Human evaluations of machine translation outputs require considerable effort and are expensive. Human evaluations can take days or even weeks to finish so a new scoring system was developed to automate this process of evaluation. This method is commonly referred to as BLEU Score.
BLEU Score is quick to use, inexpensive to operate, language independent, and correlates highly with human evaluation. It is the most widely used automated method of determining the quality of machine translation.
The BLEU metric scores a translation on a scale of 0 to 1, but is frequently displayed as a percentage value. The closer to 1, the more the translation correlates to a human translation. Put simply, the BLEU metric measures how many words overlap in a given translation when compared to a reference translation, giving higher scores to sequential words.

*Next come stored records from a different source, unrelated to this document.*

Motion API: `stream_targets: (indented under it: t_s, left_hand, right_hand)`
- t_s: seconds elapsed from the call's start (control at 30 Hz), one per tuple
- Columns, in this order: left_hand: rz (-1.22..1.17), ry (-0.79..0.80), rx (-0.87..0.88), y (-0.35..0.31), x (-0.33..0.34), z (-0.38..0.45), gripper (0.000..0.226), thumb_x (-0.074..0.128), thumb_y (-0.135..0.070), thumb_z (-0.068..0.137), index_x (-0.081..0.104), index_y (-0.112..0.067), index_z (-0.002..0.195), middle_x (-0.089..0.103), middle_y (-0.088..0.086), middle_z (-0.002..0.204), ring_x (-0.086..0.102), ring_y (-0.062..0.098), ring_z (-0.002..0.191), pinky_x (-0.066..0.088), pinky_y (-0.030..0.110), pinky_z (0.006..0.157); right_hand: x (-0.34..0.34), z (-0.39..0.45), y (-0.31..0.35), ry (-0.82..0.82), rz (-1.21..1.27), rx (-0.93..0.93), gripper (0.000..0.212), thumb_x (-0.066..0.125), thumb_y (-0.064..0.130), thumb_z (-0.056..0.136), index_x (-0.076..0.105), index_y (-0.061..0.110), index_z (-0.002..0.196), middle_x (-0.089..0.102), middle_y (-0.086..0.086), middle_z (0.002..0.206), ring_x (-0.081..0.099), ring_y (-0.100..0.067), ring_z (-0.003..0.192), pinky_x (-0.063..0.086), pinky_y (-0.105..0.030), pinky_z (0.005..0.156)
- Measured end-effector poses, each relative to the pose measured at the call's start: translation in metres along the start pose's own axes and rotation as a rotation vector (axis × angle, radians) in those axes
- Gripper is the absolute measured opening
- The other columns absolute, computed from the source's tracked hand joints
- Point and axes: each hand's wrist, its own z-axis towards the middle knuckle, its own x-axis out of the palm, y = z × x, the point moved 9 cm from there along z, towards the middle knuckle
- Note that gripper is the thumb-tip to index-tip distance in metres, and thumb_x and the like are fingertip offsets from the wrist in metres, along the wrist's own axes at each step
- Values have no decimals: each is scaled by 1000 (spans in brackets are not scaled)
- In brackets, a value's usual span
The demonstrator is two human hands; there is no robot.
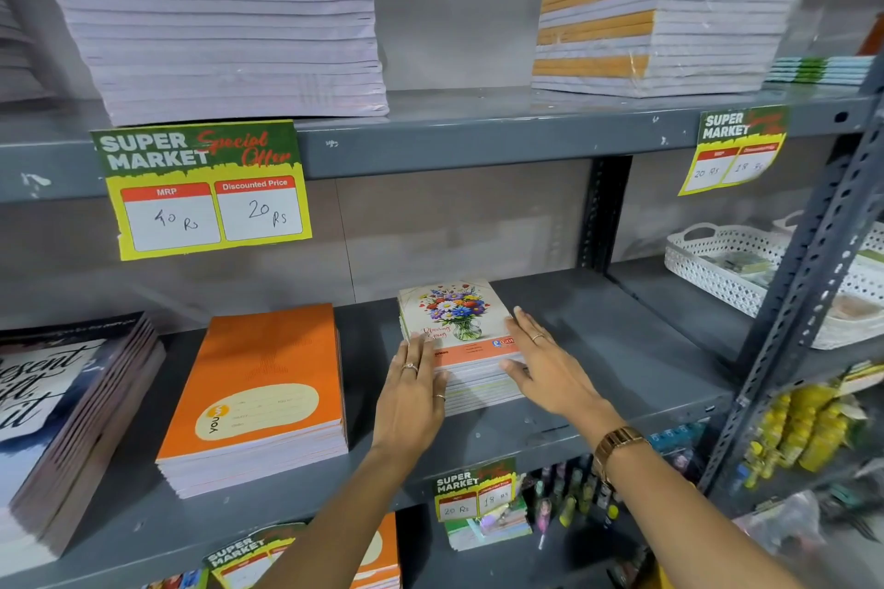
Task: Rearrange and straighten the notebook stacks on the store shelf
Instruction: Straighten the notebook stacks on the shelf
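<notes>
Two bare hands reach in to a small stack of notebooks with flowers on the top cover (459,325). This flower stack sits on the middle shelf (598,349), a grey metal board, a little right of the middle. The left hand (411,390) lies flat against the left side of the stack, fingers straight and close together, with the fingertips just over the top cover. It wears rings. The right hand (545,363) lies flat against the right side of the same stack, fingers stretched out and the thumb spread toward the front edge. It has a ring too, and a gold watch (617,442) is on that wrist. Both hands are open and pressing the stack between them, not pinching anything. Just to the left of the flower stack, with a gap between, sits a bigger stack of orange notebooks (258,392). Farther left is a dark stack with big white writing on the top cover (62,416), and its edges look a bit uneven. On the shelf above, a tall pile of pale notebooks (215,19) sits on the left, and a wrapped pile with orange stripes (665,24) sits on the right. A yellow and green price sign (201,189) hangs under the tall pile. On the right, a white basket (708,268) sits on another shelf.
</notes>
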Motion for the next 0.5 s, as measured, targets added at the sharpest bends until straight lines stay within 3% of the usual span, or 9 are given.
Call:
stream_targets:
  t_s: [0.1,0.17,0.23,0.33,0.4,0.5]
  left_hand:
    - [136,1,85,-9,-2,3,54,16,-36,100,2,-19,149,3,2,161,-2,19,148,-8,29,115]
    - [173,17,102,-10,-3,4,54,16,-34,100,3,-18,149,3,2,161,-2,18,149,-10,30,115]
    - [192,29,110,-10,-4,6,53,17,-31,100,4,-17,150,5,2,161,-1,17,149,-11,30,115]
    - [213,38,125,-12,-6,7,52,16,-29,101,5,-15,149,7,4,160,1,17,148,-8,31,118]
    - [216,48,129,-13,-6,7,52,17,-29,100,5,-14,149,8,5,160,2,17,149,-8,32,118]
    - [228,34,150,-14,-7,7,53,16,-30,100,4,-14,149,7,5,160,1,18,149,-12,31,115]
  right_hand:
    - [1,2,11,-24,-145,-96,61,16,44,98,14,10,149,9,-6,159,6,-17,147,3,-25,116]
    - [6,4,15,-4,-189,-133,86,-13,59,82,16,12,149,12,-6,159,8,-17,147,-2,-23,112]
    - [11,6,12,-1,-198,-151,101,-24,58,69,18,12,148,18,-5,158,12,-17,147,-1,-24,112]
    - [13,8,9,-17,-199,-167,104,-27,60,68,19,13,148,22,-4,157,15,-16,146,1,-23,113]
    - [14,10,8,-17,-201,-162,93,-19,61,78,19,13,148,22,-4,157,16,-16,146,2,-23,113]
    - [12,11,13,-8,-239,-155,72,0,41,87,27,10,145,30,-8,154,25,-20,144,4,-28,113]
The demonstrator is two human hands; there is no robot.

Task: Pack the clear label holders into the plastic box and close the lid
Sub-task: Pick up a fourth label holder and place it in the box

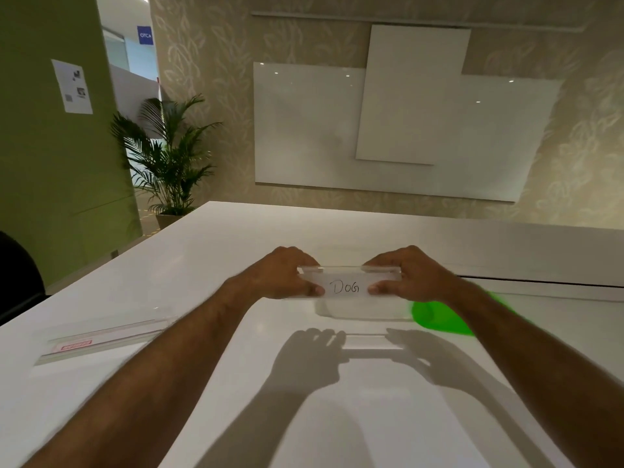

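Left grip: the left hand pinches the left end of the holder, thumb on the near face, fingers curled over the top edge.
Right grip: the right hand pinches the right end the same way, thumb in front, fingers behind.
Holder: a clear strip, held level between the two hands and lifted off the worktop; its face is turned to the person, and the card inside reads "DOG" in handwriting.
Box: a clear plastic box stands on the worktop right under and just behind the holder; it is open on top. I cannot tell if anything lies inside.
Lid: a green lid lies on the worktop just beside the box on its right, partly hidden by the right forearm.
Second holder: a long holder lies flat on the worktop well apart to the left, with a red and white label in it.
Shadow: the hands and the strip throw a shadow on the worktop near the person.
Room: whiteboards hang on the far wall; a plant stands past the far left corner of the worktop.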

BLEU scores range from 0-100%. A score less than 15% means that your KantanMT engine is not performing optimally and a high level of post-editing will be required to finalise your translations and reach publishable quality.
A score greater than 50% is a very good score and significantly less post-editing will be required to achieve publishable translation quality.
There is a high correlation between the number of words used in training a KantanMT engine and its BLEU score. Put simply, the more training data that is uploaded to KantanMT, the better the BLEU score and consequently the generated translations.
To maximise KantanMT's learning and its ability to copy your translation style, it's important to upload as much training data as possible.